Его тактика приносила свои плоды. Никто не мог предугадать ход его мыслей и действий. Но по деревне моментально проносился слух, что приехал «сам Кожеуров!» и уже начал обыски. Самогонщики срочно прекращали своё производство, унося и аппараты, и брагу, и готовую самогонку в кусты – место, заросшее ивняком и высокой травой. А зимой прятали всё куда- нибудь в хлев или под насест курам. Но дотошный милиционер и там находил принадлежности самогоноварения. Спрятать от него практически было ничего нельзя.
В это время мой отец работал председателем колхоза. Он тоже был фронтовиком, имел несколько контузий и ранений. В биографиях Кожеурова и папы было много общего: крестьянские дети, фронтовики, воевавшие на соседних фронтах, работяги, каких поискать. Естественно, они крепко дружили.
А дружба началась с одного, довольно неприятного случая…
По русскому обычаю, в деревнях широко, с размахом справляли все праздники: Вербное воскресенье, Пасху, Красную горку, Троицу. К религиозным праздникам прибавлялись ещё и советские. Работать было некогда. Праздники переходили в похмелье, и, не успев отойти от одного, люди находили повод веселиться на другом празднике. Папа понимал, что прозеваешь с посевом день весной, останешься голодным на целый год. Уговорить выйти в поле никого было невозможно. Все словно сошли с ума.
 И вот в день, когда папа приехал из полей, увидел такую картину: на бугре – месте, где проходило очередное гулянье, звучали песни, танцевали краковяк, разрывалась гармошка от музыки. На папины уговоры выйти в поле на сев никто не реагировал. Он убеждал, горячился, доказывал, но всё тщетно. Говорил, что уполномоченные из района не дают житья, торопя его срочно сеять. Будучи человеком вспыльчивым, папа побежал домой, взял ружьё и бегом вернулся на бугор. Бледный и возбуждённый, он выстрелил в воздух. Мгновенно наступила тишина, а затем народ начал в страхе разбегаться. Папа в гневе кричал, чтобы завтра все были в поле.
Мама в это время занималась нами, детьми. В дом вбежал глухонемой парень, которого в деревне звали Быбыкой и жестами начал показывать ей, что папа с ружьём гоняет народ. При этом Быбыка сгибал большой указательный палец правой руки. Всем было известно, что папа получил ранение на войне в руку и у него не сгибался палец. Мама по жестам поняла, что нужно спасать людей и, бросив нас, помчалась к месту сборища. Чуть раньше, услышав выстрел, туда подъехал Кожеуров и застал папу с ружьём, опущенным дулом вниз. Фронтовик плакал, спрашивая неизвестно кого:
-Что мне с ними делать? Что делать? Ведь земля высыхает.

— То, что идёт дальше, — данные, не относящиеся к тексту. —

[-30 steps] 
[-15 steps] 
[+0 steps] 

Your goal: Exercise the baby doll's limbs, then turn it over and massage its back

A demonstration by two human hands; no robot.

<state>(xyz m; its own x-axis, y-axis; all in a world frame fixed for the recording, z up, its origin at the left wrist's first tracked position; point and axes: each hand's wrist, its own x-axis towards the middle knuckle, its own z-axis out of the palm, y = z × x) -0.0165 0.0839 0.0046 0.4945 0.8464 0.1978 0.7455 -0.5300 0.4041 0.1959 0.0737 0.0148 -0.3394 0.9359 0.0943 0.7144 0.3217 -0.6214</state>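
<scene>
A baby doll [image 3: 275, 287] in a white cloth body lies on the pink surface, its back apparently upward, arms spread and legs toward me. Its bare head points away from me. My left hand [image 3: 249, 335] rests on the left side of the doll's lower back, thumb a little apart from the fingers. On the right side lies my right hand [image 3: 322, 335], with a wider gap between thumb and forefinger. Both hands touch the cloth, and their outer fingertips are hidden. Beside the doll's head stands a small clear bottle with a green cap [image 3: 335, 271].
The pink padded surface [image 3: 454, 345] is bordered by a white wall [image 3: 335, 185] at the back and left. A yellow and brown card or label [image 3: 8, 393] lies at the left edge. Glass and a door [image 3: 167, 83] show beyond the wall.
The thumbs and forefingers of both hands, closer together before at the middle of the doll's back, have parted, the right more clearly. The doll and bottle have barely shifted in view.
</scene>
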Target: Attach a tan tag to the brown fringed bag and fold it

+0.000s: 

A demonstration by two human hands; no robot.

Подбежала мама и, увидев плачущего мужа, прижала его голову к себе, и, гладя его по волосам, уговорила пойти домой. Папа послушно пошёл с ней, как ребёнок. Участковый ехал за ними следом, не вмешиваясь и не комментируя происшедшее. Оставив машину у двора, он следом за ними вошёл в дом…
Уже за столом, они долго о чём-то говорили. Не знаю, пожалел ли Кожеуров папу, увидев нас в доме, один другого меньше, или проникся его проблемами, но в район он ни о чём не доложил. И их дружба продолжалась до папиной смерти. А в тот день милиционер посадил моего трёхлетнего брата на колени и спросил:
- Ну что, малец, самогонка в доме есть?
-Есть, дядя Пася. Под кловатью стоит,- ответил трёхлетний Коля. Все замерли, не зная, чего ожидать от участкового.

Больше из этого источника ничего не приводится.